FIG. 1 is a flow diagram of an intelligent coal mine office network security management method provided in accordance with an embodiment of the present disclosure;
fig. 2 is a schematic structural diagram of an intelligent coal mine office network security management system provided according to another embodiment of the present disclosure.
Detailed Description
Embodiments of the present disclosure are described in detail below, examples of which are illustrated in the accompanying drawings, wherein like or similar reference numerals refer to like or similar elements or elements having like or similar functions throughout. The embodiments described below by referring to the drawings are exemplary only for explaining the present disclosure and are not to be construed as limiting the present disclosure. On the contrary, the embodiments of the disclosure include all alternatives, modifications, and equivalents as may be included within the spirit and scope of the appended claims.
Example 1
Fig. 1 is a flow chart of an intelligent coal mine office network security management method according to an embodiment of the disclosure, as shown in fig. 1, the method includes:
step 101, acquiring a network access request message, wherein the network access request message comprises personnel information and equipment information of a network access request.
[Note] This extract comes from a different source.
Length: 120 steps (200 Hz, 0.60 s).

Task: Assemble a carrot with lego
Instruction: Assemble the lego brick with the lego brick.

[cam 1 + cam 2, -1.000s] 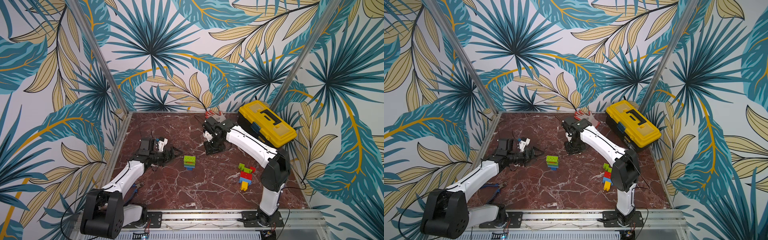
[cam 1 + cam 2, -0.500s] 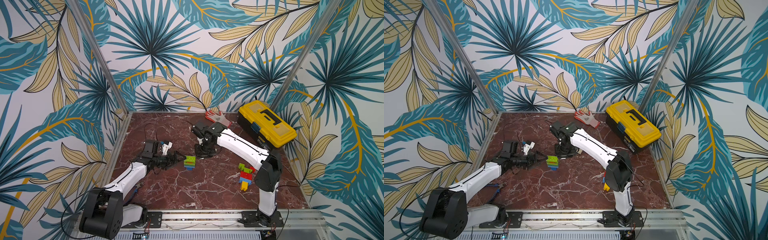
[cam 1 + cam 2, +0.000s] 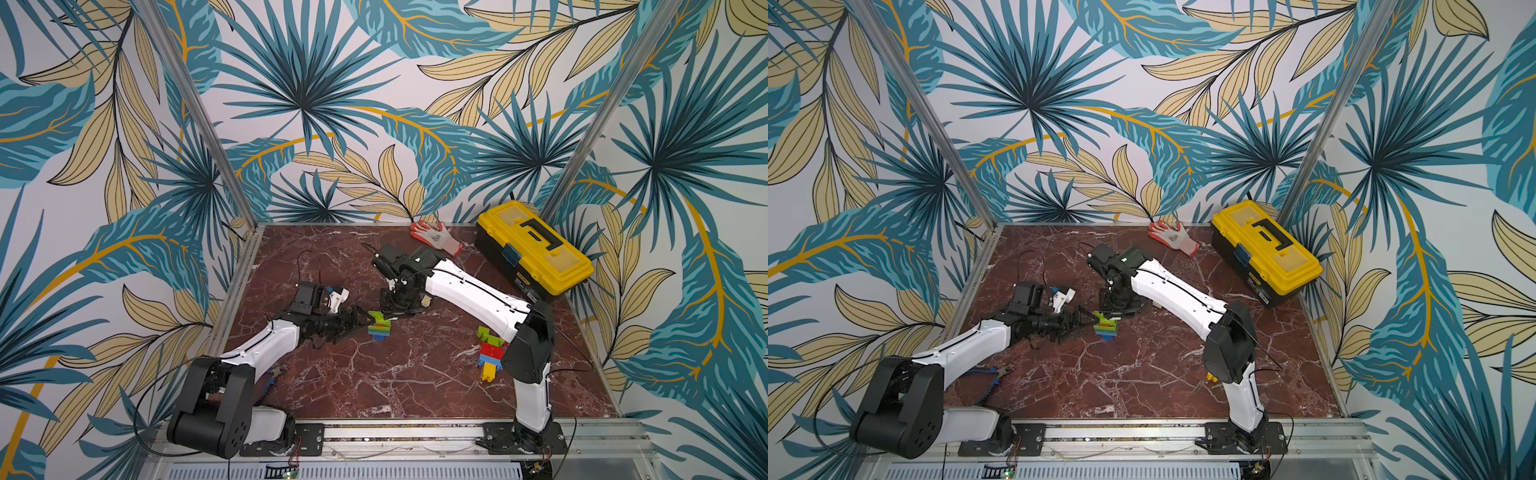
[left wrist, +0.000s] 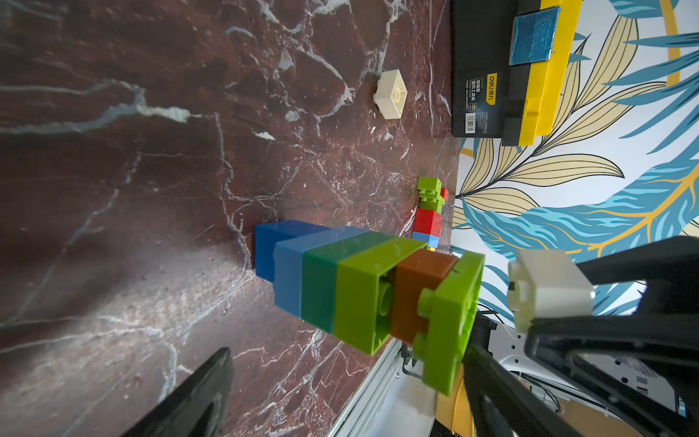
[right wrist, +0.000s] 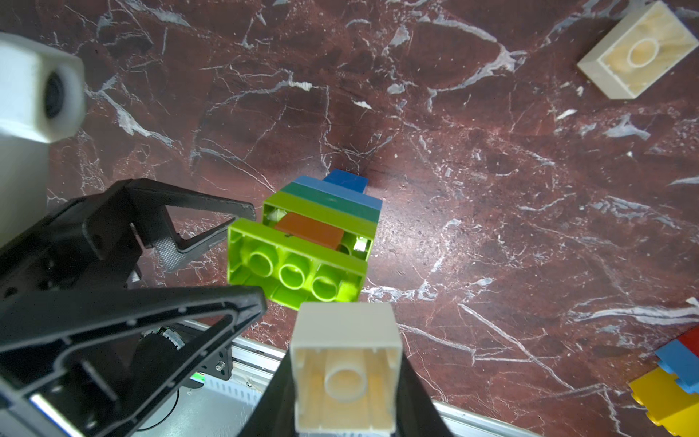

In this embodiment of the present application, the personnel information may include identity information of a person sending the network access request message. By way of example, the person information may include the name, department, job of the person. In this embodiment of the present application, the device information may include a device type and a description of a network to be used. By way of example, the device information may include device type, functionality, usage network.
In this embodiment of the present application, before the network access request message is obtained, a network topology map of the coal mine office area needs to be obtained, so that network resources are configured for devices in the network access request message later.
Specifically, in the embodiment of the present application, the method for acquiring a network topology map of a coal mine office area may include the following steps:
step 1011, obtaining the topographic information of the coal mine office area, and generating an area topographic map of the coal mine office area according to the topographic information;
in this embodiment of the present application, the coal mine office area may include a mine area or a park in a coal mine.
In the embodiment of the application, the topographic information of the coal mine office area can be obtained through the measurement information of the coal mine office area.
Further, in the embodiment of the present application, after the topographic information of the coal mine office area is obtained, an area topographic map (such as a plane or a 3D topographic map) of the coal mine office area may be generated according to the topographic information.
Step 1012, collecting equipment information and network resource information with network connection requirements in the coal mine office area, and displaying the equipment information and the network resource information in the area topographic map to obtain a network topological diagram of the coal mine office area.
In the embodiment of the application, equipment information and network resource information with network connection requirements in the coal mine office area can be acquired through input. In this embodiment of the present application, the network resource information may include intranet resource information and extranet resource information.
Specifically, in the embodiment of the present application, the existing network resources are divided into the external network resources and the internal network resources. In this embodiment of the present application, the external network resource may communicate with the public network, that is, an external user may access an external network website, and the internal network resource may establish communication with the external network resource, so that the internal network resource accesses the external network through the external network resource.
In the embodiment of the application, the network structure of the coal mine office area and the network information and the network connection relation corresponding to all the devices can be obtained through the network topology diagram of the coal mine office area. For example, devices such as a firewall and an encryption gateway are arranged between the intranet resource and the extranet resource so as to ensure the network security of the intranet resource and the extranet resource.
Step 102, determining corresponding network use rights according to the personnel information and the equipment information.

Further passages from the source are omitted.